The problem:
A word-for-word retyping of the listing below is required, with the pictures dropped.

-- Supplied data follows --

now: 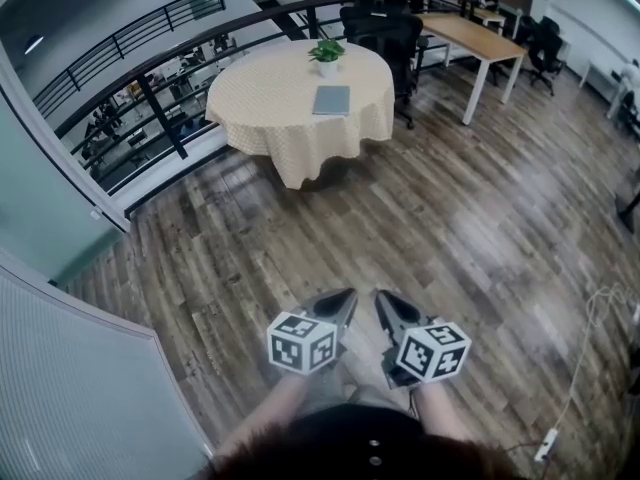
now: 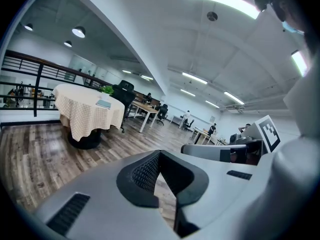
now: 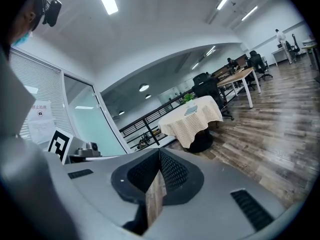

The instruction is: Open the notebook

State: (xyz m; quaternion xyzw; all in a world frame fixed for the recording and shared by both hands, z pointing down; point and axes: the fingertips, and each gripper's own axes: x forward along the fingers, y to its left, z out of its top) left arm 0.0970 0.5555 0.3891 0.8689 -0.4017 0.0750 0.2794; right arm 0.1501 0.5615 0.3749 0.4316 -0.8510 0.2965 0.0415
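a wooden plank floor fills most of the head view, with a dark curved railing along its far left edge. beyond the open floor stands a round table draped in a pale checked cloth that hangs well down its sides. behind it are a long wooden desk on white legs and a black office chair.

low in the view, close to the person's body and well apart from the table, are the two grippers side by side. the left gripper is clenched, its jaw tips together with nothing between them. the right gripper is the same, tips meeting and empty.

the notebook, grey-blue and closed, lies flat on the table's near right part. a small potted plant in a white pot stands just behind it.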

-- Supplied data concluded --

Finished exercise:
now: 
now: 
now: 

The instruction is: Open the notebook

State: (xyz m; quaternion xyzw; all in a world frame fixed for the recording and shared by both hands, z pointing down; point and axes: the fingertips, and each gripper's own axes: x forward along the fingers, y to its left, z out of its top) left arm 0.0970 0.5555 0.3891 0.8689 -0.4017 0.0750 0.2794; right arm 0.1501 0.5615 0.3749 0.4316 -0.8510 0.2965 0.0415
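a wooden plank floor fills most of the head view, with a dark curved railing along its far left edge. beyond the open floor stands a round table draped in a pale checked cloth that hangs well down its sides. behind it are a long wooden desk on white legs and a black office chair.

low in the view, close to the person's body and well apart from the table, are the two grippers side by side. the left gripper is clenched, its jaw tips together with nothing between them. the right gripper is the same, tips meeting and empty.

the notebook, grey-blue and closed, lies flat on the table's near right part. a small potted plant in a white pot stands just behind it.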

No further output is required.